Он взял со стола огромный нож и споро выхватил из спины гусеницы сегмент. Я содрогнулась, видя, как лезвие режет живую плоть, но свинопят даже не дёрнулся. У него не было способности испытывать боль. Мясник двумя руками взял огромную скибу мяса и встряхнул её передо мной.
— Я его Вам упакую.
Тем временем широкая рана на спине гусеницы перестала кровоточить. Мясник шлёпнул скибу на стол и завернул её в несколько листов бумаги. Когда он закончил, рассеченная спина свинопята уже покрылась прозрачной плёнкой, а голова всё так же настойчиво искала пищу.
— А чем Вы его кормите? — спросила я.
— Да он всё ест. Хлеб, овощи, кашу, всё то, что в лавке за день не уйдёт. Они же всеядны, как свиньи. Растёт как на дрожжах, не болеет всей этой заразой, его и забивать не приходится — вырезал кусок, на следующий день оно уже зажило. Полезная скотинка.
Мясник поставил перед свинопятом полную миску. Животное немедленно уткнулось мордой в корм, и хозяин погладил его по загривку.
— Опять же, если какой грабитель, вор залезет, то есть кому его скормить, — он остро, хищно улыбнулся, как бы показывая мне, что это шутка.

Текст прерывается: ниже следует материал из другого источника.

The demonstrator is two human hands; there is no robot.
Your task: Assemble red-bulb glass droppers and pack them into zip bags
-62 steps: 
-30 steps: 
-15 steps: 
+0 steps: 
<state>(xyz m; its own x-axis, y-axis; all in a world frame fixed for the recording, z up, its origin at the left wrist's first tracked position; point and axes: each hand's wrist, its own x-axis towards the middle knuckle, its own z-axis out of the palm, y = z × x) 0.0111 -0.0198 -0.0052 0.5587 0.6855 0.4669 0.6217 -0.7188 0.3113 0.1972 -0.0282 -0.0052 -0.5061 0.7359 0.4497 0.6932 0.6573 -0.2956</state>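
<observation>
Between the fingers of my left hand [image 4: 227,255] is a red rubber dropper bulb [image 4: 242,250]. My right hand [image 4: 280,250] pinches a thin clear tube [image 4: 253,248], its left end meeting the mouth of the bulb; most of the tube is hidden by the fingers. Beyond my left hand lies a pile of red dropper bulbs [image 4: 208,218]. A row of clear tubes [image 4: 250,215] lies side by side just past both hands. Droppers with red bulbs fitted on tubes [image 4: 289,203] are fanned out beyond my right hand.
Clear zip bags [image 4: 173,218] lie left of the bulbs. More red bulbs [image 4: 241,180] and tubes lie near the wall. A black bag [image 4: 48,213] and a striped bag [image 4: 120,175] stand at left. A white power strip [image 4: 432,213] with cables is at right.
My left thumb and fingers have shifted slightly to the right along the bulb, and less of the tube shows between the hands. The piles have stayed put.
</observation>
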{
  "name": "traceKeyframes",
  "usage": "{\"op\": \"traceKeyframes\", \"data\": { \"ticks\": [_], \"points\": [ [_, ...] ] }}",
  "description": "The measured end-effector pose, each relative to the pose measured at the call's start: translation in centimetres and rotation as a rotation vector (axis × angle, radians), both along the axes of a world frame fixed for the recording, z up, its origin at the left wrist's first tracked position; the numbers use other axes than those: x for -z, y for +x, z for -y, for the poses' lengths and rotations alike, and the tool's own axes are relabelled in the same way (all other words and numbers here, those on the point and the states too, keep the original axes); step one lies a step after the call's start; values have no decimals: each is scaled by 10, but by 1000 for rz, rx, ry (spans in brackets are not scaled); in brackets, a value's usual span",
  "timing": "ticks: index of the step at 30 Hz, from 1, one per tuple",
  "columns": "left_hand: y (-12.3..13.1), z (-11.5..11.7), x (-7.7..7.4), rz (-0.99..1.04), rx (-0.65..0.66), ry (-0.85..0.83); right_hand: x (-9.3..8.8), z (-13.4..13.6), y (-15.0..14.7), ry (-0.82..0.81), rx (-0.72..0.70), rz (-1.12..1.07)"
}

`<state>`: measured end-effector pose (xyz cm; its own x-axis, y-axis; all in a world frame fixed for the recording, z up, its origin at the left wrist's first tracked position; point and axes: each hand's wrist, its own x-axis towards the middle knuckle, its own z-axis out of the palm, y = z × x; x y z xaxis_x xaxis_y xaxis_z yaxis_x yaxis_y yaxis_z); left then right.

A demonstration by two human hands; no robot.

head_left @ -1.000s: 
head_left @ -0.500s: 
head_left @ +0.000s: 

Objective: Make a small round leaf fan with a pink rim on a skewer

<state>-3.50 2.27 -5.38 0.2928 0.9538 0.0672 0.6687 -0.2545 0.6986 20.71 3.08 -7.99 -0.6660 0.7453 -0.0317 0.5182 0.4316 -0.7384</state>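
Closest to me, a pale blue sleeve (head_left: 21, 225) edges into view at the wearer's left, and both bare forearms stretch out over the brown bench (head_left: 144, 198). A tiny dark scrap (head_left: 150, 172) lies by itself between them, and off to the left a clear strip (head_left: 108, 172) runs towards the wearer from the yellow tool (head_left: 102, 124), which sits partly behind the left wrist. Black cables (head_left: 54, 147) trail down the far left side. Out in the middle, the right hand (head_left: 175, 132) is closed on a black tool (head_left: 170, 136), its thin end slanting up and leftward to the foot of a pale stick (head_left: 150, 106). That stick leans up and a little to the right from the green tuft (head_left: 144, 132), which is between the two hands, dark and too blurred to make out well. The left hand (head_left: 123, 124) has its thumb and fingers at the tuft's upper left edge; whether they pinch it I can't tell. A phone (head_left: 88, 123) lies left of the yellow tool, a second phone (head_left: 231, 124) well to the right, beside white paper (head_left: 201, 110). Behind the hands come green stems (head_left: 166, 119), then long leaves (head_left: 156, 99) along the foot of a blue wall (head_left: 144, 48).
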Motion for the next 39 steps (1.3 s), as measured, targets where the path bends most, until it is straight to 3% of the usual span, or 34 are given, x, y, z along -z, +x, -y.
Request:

Мы вышли в лавку, и мясник уложил подарок в прочную сумку. Я попросила ещё баночку приправы за марку девяносто пять. Он хотел мне её подарить, но я уплатила, чтобы между нами не осталось недоразумений.
— Спасибо, — сказала я.
Он запер за мною дверь. Квартал был пуст, небо чисто, и шесть бронзовых квадратиков сверкнули у моих ног жёстким и жёлтым блеском. Я посмотрела вдаль. Здесь этих памяток множество, ими усеяны улицы, город, страна... Я перехватила сумку поудобнее и пошла к перекрёстку, стараясь не наступить. Имена мёртвых смотрели на меня с земли, отражая свет в небо.